En uno de los artículos que escribí durante el confinamiento comenté que se me hacía penoso salir para hacer lo imprescindible. Ver la Plaza Mayor y aledaños sumidos en una oscura murria me producía vértigo de muerte. Solía caminar con la bolsa y la vista gacha evitando cualquier contacto visual con aquel entorno que, en esos tristes días, se me hacía totalmente ingrato y repelente y compraba y caminaba deprisa para volver a casa sin dilación. Tanto más cuando el Mayorga atizaba sus martillazos campanudos -antes y ahora afables- que entonces me resultaban apremiantes.
Después de ochenta infinitos días, empecé a oír cierta bulla que me llegaba desde la calle. Nos daban permiso para salir, incluso saborear un café de los de afuera; saludar enmascarados a cierta distancia y por supuesto, levantar la vista y sonreír con la mirada.

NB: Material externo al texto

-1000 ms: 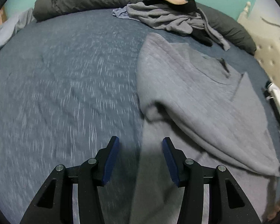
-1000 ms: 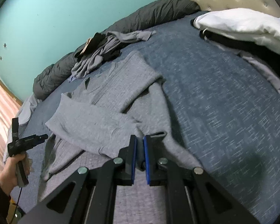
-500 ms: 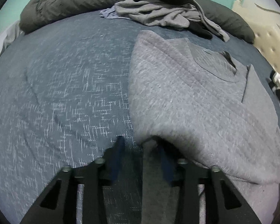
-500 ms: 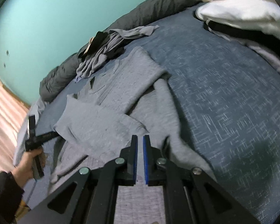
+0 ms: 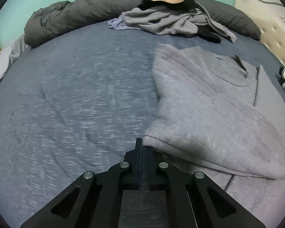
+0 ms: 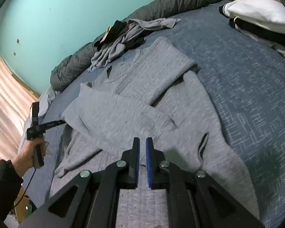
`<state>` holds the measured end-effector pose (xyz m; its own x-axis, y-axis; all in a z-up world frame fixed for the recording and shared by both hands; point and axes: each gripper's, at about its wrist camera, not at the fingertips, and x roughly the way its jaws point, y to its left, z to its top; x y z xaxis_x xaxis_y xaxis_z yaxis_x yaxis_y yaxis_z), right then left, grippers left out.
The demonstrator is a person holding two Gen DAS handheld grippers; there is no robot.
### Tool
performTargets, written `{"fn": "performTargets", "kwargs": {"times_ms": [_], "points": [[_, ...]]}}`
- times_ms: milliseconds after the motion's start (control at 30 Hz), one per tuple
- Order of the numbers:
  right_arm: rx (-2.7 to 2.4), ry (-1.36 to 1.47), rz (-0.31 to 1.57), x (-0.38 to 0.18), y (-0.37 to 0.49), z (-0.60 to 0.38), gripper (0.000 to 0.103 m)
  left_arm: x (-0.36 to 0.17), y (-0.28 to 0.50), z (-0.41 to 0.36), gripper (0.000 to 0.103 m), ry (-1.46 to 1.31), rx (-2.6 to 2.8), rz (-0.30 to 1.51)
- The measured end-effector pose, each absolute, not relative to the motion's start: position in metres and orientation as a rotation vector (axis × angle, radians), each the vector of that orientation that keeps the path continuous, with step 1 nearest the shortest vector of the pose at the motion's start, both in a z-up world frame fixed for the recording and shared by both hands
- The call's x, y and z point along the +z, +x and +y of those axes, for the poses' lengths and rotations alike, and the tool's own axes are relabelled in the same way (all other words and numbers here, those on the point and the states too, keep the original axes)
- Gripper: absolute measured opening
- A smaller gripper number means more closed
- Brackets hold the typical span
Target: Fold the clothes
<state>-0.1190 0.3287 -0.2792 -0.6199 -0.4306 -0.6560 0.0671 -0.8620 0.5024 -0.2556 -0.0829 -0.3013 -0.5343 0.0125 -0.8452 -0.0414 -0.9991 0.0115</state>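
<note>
Sweater (image 6: 142, 98), grey and waffle-knit, lies flat on the blue flecked bed (image 6: 247, 76), both sleeves crossed over its chest so the body can fold next. Left claw (image 5: 143, 148) is pinched on the hem corner at the near edge; right claw (image 6: 141, 148) hangs over the lower hem, nearly closed, whether gripping cloth I cannot tell. Unfolded clothes (image 5: 167, 20) wait beyond.

Left gripper (image 5: 142, 148): jaws, wide apart a second ago, now closed at the folded edge of the grey sweater (image 5: 209, 104).
Right gripper (image 6: 142, 152): jaws slightly wider than before; sweater hem between them.
</note>
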Motion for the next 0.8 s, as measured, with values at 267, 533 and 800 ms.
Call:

Enseguida citas a los amigos, aquellos que nunca estuvieron lejanos en el sentimiento, aunque este únicamente se transmitiera solo por lo digital. Un par de libros en la Tannhäuser; ya no hace falta la compra on-line, casi se abre la cultura directa porque comienzan algunas exposiciones en salas y museos de la región extremeña. Lo social queda cumplido con unos cafés, algunas cañas algo distanciadas -casi cotidianas- en algunas terrazas de mi preferencia o de la de todos.
Hemos sobrellevado una parte de vida que no parecía la nuestra, y no sé cómo lo hemos hecho. Después de este periodo creo que el esfuerzo humano puede mejorar muchas cosas. Aunque hayamos tenido confusión ante acontecimientos desagradables y vivencias irrefrenables, uno cree que ordenando y filtrando las enseñanzas obtenidas podemos mejorar la calidad y la cantidad de nuestra oferta humana -especial y únicamente dirigida hacia lo bueno- que siempre ha hecho mucha falta.
Veo la ciudad en la que vivo, la paseo con la mirada; no es nueva, es la Plasencia de siempre, clásica, dura y bella y con su gente, que es casi la misma que conocí.